Icinga / icinga2

The core of our monitoring platform with a powerful configuration language and REST API.
https://icinga.com/docs/icinga2/latest
GNU General Public License v2.0
2.03k stars 578 forks source link

Add support for in-memory negation of CheckCommand results #6937

Open dnsmichi opened 5 years ago

dnsmichi commented 5 years ago

Expected Behavior

Current Behavior

One needs to incorporate the negate plugin into the current CheckCommand which is cumbersome.

Possible Solution

Add support for built-in (in-memory) status negation. Handling should be available in all CheckCommand objects and automatically inject the check result creation in libmethods. This involves not only pluginchecktask but also our internal in-memory checks.

  vars.negate_ok = Critical
  vars.negate_critical = OK

  vars.negate_replace = "substr"

Context

@dgoetz asked for this on NET Discourse.

Al2Klimov commented 5 years ago

Hey guys, I just thought:

Why not to abstract this to a general check result transformation configurable via our DSL (and implemented completely via our DSL?) and this negate stuff being a concrete use case.

E.g. I've a bunch of DNSBL checks in my private setup. They regularily time out, but I don't care and would like to just turn UNKNOWN to OK.

dnsmichi commented 5 years ago

I've removed this from 2.11, since the argument is valid. Needs re-iteration on the implementation details.

dnsmichi commented 5 years ago

@dgoetz rescheduling this for later this year. This needs a better design round after 2.11 has been released.

dnsmichi commented 5 years ago

Something like this:

object CheckCommand "..." {

  negate_state = true
  negate_output = {{ 
    //make the original output available in this scope
   return output.replace("a", "b")
  }}
}

The scope is a problem, since you may not have access to the original objects on a command endpoint. So this can only be used as command output replacement strategy.

Just a thought from yesterday evening, I'm not sure about it yet.
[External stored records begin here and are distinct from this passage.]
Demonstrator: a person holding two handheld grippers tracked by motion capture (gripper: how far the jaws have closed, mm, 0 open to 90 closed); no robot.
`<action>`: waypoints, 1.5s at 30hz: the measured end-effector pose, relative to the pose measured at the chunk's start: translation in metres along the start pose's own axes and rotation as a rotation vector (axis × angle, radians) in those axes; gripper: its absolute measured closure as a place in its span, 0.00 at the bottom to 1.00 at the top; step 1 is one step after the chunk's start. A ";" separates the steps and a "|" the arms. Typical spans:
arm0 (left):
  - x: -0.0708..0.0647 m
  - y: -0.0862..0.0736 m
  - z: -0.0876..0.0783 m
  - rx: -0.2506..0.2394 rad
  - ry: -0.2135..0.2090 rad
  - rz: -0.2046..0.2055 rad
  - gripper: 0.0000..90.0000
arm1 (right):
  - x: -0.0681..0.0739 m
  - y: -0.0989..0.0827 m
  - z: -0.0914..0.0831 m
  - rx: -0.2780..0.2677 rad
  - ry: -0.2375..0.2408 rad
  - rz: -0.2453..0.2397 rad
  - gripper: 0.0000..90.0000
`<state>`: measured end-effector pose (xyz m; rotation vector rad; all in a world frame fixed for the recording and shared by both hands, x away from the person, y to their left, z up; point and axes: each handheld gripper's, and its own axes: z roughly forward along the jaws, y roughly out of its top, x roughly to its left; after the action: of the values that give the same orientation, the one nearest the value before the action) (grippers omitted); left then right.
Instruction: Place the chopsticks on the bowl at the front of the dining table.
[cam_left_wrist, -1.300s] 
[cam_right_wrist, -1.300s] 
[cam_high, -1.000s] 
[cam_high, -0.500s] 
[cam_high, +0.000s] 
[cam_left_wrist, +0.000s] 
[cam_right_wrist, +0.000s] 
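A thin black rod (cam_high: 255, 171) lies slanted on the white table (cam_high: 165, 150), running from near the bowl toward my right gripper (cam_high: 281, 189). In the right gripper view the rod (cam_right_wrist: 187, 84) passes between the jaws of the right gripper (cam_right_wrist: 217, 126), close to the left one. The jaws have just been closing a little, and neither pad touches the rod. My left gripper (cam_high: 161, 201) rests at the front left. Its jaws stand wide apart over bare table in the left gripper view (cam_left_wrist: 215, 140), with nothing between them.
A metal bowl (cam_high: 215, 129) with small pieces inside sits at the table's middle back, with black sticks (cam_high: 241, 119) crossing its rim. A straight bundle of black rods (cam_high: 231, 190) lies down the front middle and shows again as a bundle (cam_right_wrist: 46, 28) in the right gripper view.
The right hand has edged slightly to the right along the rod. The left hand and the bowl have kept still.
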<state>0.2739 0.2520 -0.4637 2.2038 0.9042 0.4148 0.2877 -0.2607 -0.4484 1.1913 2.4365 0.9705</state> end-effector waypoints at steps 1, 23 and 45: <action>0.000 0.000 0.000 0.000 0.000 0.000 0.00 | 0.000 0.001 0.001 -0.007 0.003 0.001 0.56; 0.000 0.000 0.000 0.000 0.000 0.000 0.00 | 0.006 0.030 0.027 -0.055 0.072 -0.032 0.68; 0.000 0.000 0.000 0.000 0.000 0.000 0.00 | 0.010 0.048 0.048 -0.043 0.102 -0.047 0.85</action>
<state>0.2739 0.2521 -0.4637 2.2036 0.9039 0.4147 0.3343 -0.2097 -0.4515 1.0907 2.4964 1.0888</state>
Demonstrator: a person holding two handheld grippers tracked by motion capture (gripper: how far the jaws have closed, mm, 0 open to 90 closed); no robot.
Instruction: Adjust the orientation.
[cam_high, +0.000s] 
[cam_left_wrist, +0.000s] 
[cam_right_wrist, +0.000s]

Al2Klimov commented 5 years ago

I've got the following idea on this:

Either Checkable and/or CheckCommand have a new config attribute "transform_check_result". This shall be either not set (null) or a function which takes one parameter – the check result – and may modify it:

transform_check_result = function(cr) {
  cr.exit_status = 3 - cr.exit_status
}
dnsmichi commented 5 years ago

Such an "event interceptor" could make other things possible, as we know the almighty "check_snmp" whose output is far too generic.

Still, I'd like to take another round here with a design story and follow-up decisions with @lippserd and @bobapple after 2.11 is done.

htriem commented 4 years ago

Let's look into the negate CheckCommand implementation and then decide on further iteration on check result transformation. Discussed this with @dnsmichi offline.

Al2Klimov commented 3 years ago

You're not working on this, right?

Isotop7 commented 2 years ago

Would also be useful as full-blown closures in the DSL to manipulate other returned values:

apply Service for (snmp_command => command in host.vars.snmp) {
  import "generic-service"

  check_command = "snmp"
  display_name = snmp_command

  vars.snmp_oid = command.oid
  vars.snmp_warn = command.warn
  vars.snmp_crit = command.crit

  vars.snmp_perfdata = {
    return command.perfdata / 10
  }

  assign where host.vars.snmp
}

This would eliminate a plethora of wrapper scripts.

+1 for this

julianbrost commented 2 years ago

For completeness to also have that references from here: this was brought up over at https://community.icinga.com/t/use-closure-like-statement-to-manipulate-response/8796 and I also suggested some alternative configuration over there (which I think would be more feasible to implement):

object Service ... {
  transform_checkresult = (cr) => {
    // update `cr.performance_data` here
  }
}
htriem commented 2 years ago

Unassigned myself, because I'm not working on this (and I don't see me working on this in the future.) I like the idea by @julianbrost.

Al2Klimov commented 1 year ago

For the record, I'd also benefit from https://github.com/Icinga/icinga2/issues/6937#issuecomment-509146502 . But -for the case not everyone likes DSL functions- I'm open to alternatives. E.g. to a per check command and/or checkable mapping of target exit codes by plugin's exit code. But now while writing these lines, I can't think of any more in that mapping beyond OK -> crit. and vice-versa. So a bool should do it as well.

Al2Klimov commented 1 year ago

💡 https://github.com/Icinga/icinga2/issues/6937#issuecomment-509146502 is already possible, at least theoretically. Create your service as usual, preferably -for your own sake- w/o notifications. Then create a dummy service taking its output from the first service and negating the exit code via DSL.